A while back I forked an existing tool called astpath to create my own tool pyastgrep, fixing various bugs and usability issues. In the process I rewrote significant parts of the existing code, and added quite a lot of my own. This was a pretty good opportunity for me to attempt to use static typing throughout, since I was not limited by backwards compatibility in the design. Plus it’s a relatively very small amount of code, making it much easier than many of the larger projects I maintain, while still being big enough to be much more than a toy.
There are at least 5 different ways that type hints can be used in Python, but this post focuses on static type checking and interactive programming help. In particular, I wanted to get mypy to catch errors for me, and I was incorporating it in my CI/testing workflows.
This tool is a utility to allow you to grep Python code for specific syntax elements using XPath as a powerful query language.
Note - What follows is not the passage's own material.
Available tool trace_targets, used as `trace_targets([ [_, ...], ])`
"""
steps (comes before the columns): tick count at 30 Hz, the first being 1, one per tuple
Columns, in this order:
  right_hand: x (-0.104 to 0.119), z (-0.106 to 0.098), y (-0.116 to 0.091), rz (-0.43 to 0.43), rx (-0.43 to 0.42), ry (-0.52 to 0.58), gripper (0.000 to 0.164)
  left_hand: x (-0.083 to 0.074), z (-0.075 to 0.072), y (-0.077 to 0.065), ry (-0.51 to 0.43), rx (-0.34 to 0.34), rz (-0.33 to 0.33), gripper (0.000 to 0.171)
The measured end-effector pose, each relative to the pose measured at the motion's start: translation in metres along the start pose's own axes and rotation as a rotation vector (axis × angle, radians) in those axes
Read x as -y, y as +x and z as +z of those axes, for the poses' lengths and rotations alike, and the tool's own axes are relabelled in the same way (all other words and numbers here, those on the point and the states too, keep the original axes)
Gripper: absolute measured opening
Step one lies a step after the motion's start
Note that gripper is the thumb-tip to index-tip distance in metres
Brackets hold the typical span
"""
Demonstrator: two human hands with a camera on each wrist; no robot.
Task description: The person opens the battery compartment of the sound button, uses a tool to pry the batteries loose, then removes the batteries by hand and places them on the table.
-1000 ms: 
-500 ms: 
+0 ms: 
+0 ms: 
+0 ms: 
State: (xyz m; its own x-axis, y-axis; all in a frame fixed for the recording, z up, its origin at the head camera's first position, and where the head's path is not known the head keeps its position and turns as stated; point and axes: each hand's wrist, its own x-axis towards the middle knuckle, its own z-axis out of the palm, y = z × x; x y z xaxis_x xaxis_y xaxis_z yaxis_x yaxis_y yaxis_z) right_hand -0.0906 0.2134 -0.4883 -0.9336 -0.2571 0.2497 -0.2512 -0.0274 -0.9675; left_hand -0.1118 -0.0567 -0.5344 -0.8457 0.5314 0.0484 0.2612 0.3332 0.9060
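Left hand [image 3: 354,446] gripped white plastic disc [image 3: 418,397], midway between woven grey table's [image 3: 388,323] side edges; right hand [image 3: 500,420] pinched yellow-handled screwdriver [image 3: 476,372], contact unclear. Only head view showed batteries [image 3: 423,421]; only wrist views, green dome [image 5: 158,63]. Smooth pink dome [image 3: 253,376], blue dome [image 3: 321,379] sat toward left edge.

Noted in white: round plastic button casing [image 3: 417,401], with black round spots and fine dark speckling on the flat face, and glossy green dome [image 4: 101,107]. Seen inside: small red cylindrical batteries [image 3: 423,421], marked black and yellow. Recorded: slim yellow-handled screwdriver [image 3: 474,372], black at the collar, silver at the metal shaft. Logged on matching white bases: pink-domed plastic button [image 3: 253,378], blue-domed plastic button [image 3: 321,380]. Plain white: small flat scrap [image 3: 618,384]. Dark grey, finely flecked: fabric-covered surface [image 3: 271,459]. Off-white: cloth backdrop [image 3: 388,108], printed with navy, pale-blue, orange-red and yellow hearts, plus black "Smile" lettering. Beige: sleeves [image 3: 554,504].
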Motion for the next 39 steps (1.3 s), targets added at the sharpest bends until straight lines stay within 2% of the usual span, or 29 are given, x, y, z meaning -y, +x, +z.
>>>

The main functions are:
intelligently work out which files to search (respecting .gitignore files etc.)
parse the Python files as AST and convert to XML
apply a user-supplied XPath expression to search for specific AST elements
print the results (with the complexity of handling different context strategies and colouring)
Here is an example showing everywhere in the pyastgrep code base that uses a variable whose name contains idx:
$ pyastgrep './/Name[contains(@id, "idx")]' src/pyastgrep/files.py:60:5: current_idx = 0 src/pyastgrep/files.py:64:9: linebreak_idx = python_file_bytes.find(b"\n", current_idx) src/pyastgrep/files.py:64:55: linebreak_idx = python_file_bytes.find(b"\n", current_idx) src/pyastgrep/files.py:65:12: if linebreak_idx < 0: src/pyastgrep/files.py:66:38: line = python_file_bytes[current_idx:] src/pyastgrep/files.py:68:38: line = python_file_bytes[current_idx:linebreak_idx] src/pyastgrep/files.py:68:50: line = python_file_bytes[current_idx:linebreak_idx] src/pyastgrep/files.py:72:12: if linebreak_idx < 0: src/pyastgrep/files.py:75:13: current_idx = linebreak_idx + 1 src/pyastgrep/files.py:75:27: current_idx = linebreak_idx + 1 src/pyastgrep/printer.py:244:9: start_line_idx = line_index - before_context src/pyastgrep/printer.py:245:9: end_line_idx = line_index + after_context src/pyastgrep/printer.py:246:9: stop_line_idx = end_line_idx + 1 src/pyastgrep/printer.py:246:25: stop_line_idx = end_line_idx + 1 src/pyastgrep/printer.py:248:19: if (path, end_line_idx) in self.printed_context_lines: src/pyastgrep/printer.py:252:19: if (path, start_line_idx - 1) not in self.printed_context_lines: src/pyastgrep/printer.py:253:57: header = self.formatter.format_header(path, start_line_idx) src/pyastgrep/printer.py:257:44: code = "\n".join(result.file_lines[start_line_idx:stop_line_idx]) src/pyastgrep/printer.py:257:59: code = "\n".join(result.file_lines[start_line_idx:stop_line_idx]) src/pyastgrep/printer.py:260:13: for idx in range(start_line_idx, stop_line_idx): src/pyastgrep/printer.py:260:26: for idx in range(start_line_idx, stop_line_idx): src/pyastgrep/printer.py:260:42: for idx in range(start_line_idx, stop_line_idx): src/pyastgrep/printer.py:261:51: self.printed_context_lines.add((path, idx))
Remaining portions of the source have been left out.